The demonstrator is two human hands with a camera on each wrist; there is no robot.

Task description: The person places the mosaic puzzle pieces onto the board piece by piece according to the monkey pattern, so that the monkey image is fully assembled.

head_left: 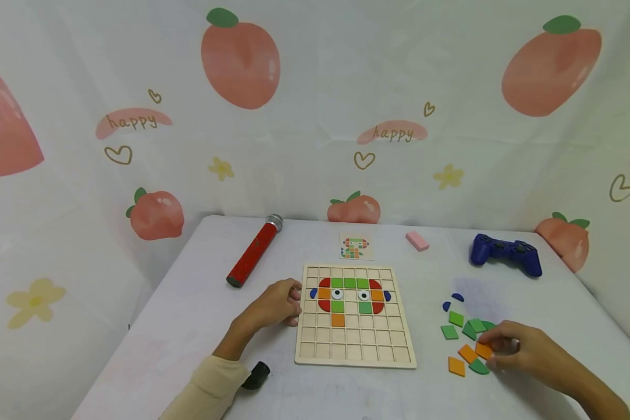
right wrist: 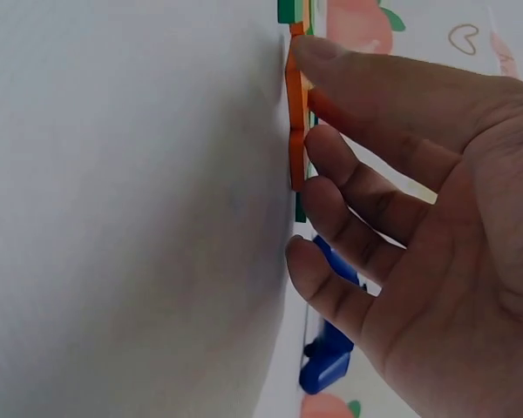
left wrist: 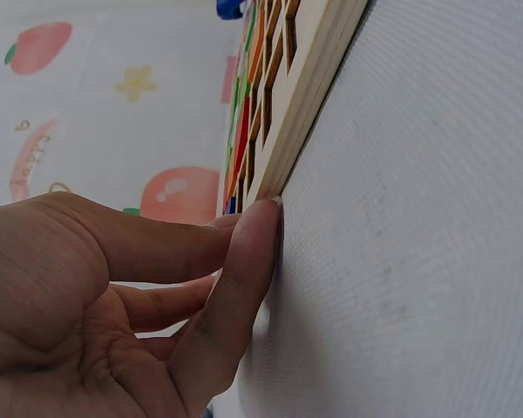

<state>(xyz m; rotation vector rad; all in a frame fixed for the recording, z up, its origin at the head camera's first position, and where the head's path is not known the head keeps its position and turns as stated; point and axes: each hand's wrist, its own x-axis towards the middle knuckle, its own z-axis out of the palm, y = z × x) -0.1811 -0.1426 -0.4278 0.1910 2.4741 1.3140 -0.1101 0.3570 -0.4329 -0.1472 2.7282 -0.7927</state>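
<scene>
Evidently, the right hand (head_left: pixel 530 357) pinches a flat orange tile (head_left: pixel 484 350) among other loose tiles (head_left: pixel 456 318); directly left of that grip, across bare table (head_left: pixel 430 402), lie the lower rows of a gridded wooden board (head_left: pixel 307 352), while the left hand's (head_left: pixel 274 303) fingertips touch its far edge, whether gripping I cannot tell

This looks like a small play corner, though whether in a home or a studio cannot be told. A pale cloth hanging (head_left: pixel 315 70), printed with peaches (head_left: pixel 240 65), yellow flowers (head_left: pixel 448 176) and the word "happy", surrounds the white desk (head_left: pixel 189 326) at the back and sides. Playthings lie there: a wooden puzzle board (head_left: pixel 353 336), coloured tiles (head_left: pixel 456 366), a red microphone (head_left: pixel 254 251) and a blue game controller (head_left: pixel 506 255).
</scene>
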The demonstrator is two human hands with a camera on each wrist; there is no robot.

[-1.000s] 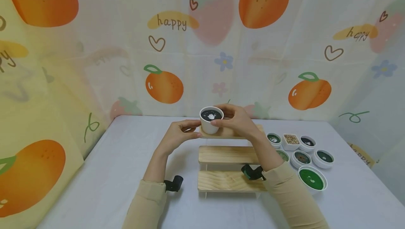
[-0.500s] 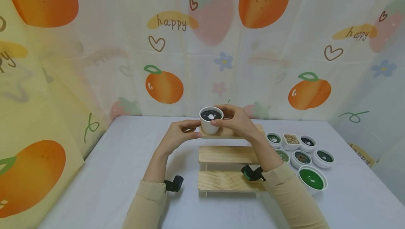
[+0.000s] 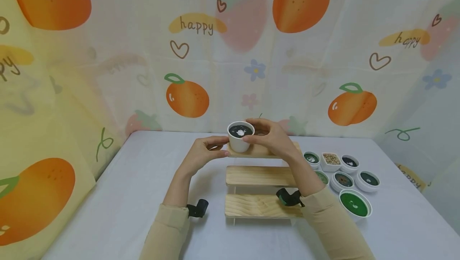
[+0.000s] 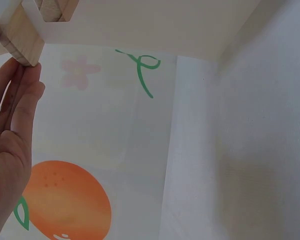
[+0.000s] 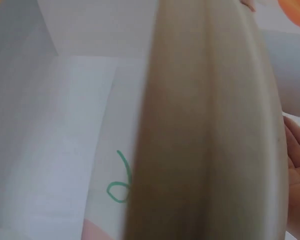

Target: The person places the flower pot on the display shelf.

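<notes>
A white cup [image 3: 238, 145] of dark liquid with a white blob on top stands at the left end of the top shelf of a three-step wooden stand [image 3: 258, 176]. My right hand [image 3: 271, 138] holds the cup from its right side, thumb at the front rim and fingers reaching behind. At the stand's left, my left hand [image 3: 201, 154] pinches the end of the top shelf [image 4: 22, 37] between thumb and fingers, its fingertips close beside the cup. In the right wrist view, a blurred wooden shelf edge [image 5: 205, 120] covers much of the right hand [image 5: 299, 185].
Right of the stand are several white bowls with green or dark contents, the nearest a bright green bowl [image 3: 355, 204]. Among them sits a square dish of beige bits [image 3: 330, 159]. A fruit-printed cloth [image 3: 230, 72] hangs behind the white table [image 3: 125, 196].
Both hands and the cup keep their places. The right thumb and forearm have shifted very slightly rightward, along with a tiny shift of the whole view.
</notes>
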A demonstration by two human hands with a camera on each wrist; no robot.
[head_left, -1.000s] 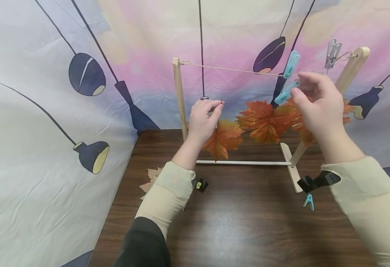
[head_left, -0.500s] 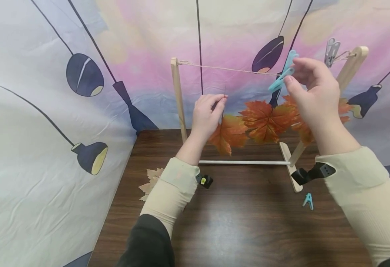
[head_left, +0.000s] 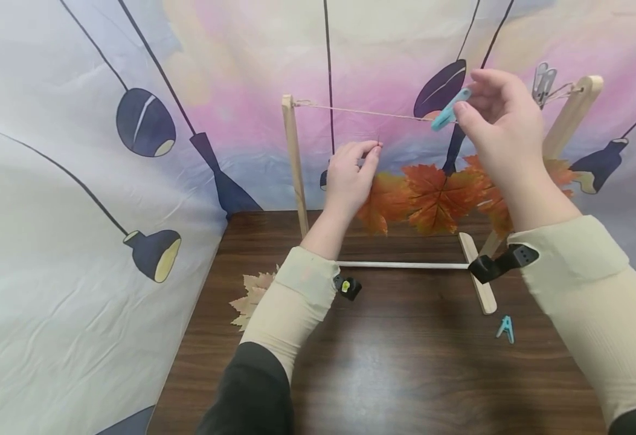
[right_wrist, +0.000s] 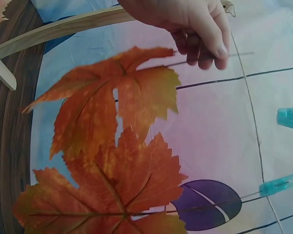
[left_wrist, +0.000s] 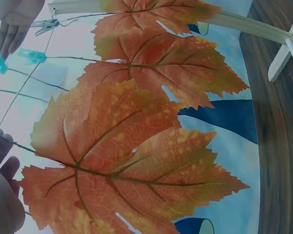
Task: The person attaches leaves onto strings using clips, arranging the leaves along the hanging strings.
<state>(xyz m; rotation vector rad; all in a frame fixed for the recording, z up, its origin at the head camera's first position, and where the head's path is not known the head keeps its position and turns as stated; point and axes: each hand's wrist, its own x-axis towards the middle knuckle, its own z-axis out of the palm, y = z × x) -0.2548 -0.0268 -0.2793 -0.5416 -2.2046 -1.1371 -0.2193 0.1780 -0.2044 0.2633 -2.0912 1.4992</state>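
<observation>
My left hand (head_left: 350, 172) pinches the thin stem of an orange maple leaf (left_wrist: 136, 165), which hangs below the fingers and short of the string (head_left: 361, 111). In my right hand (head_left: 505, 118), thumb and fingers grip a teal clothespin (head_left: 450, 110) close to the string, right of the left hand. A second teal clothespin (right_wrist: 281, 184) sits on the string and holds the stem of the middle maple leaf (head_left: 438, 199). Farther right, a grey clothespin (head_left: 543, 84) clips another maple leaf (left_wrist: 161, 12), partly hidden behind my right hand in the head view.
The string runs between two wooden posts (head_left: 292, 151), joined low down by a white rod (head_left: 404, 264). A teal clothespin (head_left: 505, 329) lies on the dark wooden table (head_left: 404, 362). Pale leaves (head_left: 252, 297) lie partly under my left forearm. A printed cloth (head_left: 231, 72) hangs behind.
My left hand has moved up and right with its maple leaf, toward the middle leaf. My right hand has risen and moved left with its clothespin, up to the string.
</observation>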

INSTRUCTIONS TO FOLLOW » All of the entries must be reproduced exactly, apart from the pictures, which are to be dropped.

EXPECTED OUTPUT »
The demonstrator is two human hands with a camera on each wrist; there is no robot.

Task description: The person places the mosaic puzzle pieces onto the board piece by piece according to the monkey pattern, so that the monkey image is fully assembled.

head_left: 
right wrist: 
left wrist: 

<state>(xyz m; rotation vector rad; all in a frame fixed for the recording, z up, its origin at the head camera's first position, and where the head's path is not known the head keeps its position and turns as stated; point and axes: each hand's wrist, its own x-axis towards the middle knuckle, its own z-axis out of the palm, y = z × x) -0.1811 -0.1426 -0.4278 0.1910 2.4741 1.3140 -0.1101 0.3570 -0.4329 -0.1472 2.7282 -0.7927</state>
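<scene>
Evidently, the right hand (head_left: pixel 530 357) pinches a flat orange tile (head_left: pixel 484 350) among other loose tiles (head_left: pixel 456 318); directly left of that grip, across bare table (head_left: pixel 430 402), lie the lower rows of a gridded wooden board (head_left: pixel 307 352), while the left hand's (head_left: pixel 274 303) fingertips touch its far edge, whether gripping I cannot tell

This looks like a small play corner, though whether in a home or a studio cannot be told. A pale cloth hanging (head_left: pixel 315 70), printed with peaches (head_left: pixel 240 65), yellow flowers (head_left: pixel 448 176) and the word "happy", surrounds the white desk (head_left: pixel 189 326) at the back and sides. Playthings lie there: a wooden puzzle board (head_left: pixel 353 336), coloured tiles (head_left: pixel 456 366), a red microphone (head_left: pixel 254 251) and a blue game controller (head_left: pixel 506 255).
</scene>
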The demonstrator is two human hands with a camera on each wrist; there is no robot.

[-1.000s] 
[-0.500s] 
[+0.000s] 
[+0.000s] 
[+0.000s] 

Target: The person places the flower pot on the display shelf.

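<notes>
A white cup [image 3: 238, 145] of dark liquid with a white blob on top stands at the left end of the top shelf of a three-step wooden stand [image 3: 258, 176]. My right hand [image 3: 271, 138] holds the cup from its right side, thumb at the front rim and fingers reaching behind. At the stand's left, my left hand [image 3: 201, 154] pinches the end of the top shelf [image 4: 22, 37] between thumb and fingers, its fingertips close beside the cup. In the right wrist view, a blurred wooden shelf edge [image 5: 205, 120] covers much of the right hand [image 5: 299, 185].
Right of the stand are several white bowls with green or dark contents, the nearest a bright green bowl [image 3: 355, 204]. Among them sits a square dish of beige bits [image 3: 330, 159]. A fruit-printed cloth [image 3: 230, 72] hangs behind the white table [image 3: 125, 196].
Both hands and the cup keep their places. The right thumb and forearm have shifted very slightly rightward, along with a tiny shift of the whole view.
</notes>
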A demonstration by two human hands with a camera on each wrist; no robot.
[head_left, -1.000s] 
[head_left, -0.500s] 
[head_left, +0.000s] 
[right_wrist, +0.000s] 
[left_wrist, +0.000s] 
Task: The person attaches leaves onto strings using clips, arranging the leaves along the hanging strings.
<state>(xyz m; rotation vector rad; all in a frame fixed for the recording, z up, its origin at the head camera's first position, and where the head's path is not known the head keeps its position and turns as stated; point and axes: each hand's wrist, its own x-axis towards the middle knuckle, its own z-axis out of the palm, y = z × x) -0.2548 -0.0268 -0.2793 -0.5416 -2.2046 -1.1371 -0.2193 0.1780 -0.2044 0.2633 -2.0912 1.4992</state>
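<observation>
My left hand (head_left: 350, 172) pinches the thin stem of an orange maple leaf (left_wrist: 136, 165), which hangs below the fingers and short of the string (head_left: 361, 111). In my right hand (head_left: 505, 118), thumb and fingers grip a teal clothespin (head_left: 450, 110) close to the string, right of the left hand. A second teal clothespin (right_wrist: 281, 184) sits on the string and holds the stem of the middle maple leaf (head_left: 438, 199). Farther right, a grey clothespin (head_left: 543, 84) clips another maple leaf (left_wrist: 161, 12), partly hidden behind my right hand in the head view.
The string runs between two wooden posts (head_left: 292, 151), joined low down by a white rod (head_left: 404, 264). A teal clothespin (head_left: 505, 329) lies on the dark wooden table (head_left: 404, 362). Pale leaves (head_left: 252, 297) lie partly under my left forearm. A printed cloth (head_left: 231, 72) hangs behind.
My left hand has moved up and right with its maple leaf, toward the middle leaf. My right hand has risen and moved left with its clothespin, up to the string.
</observation>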

Here the work on this exercise is complete.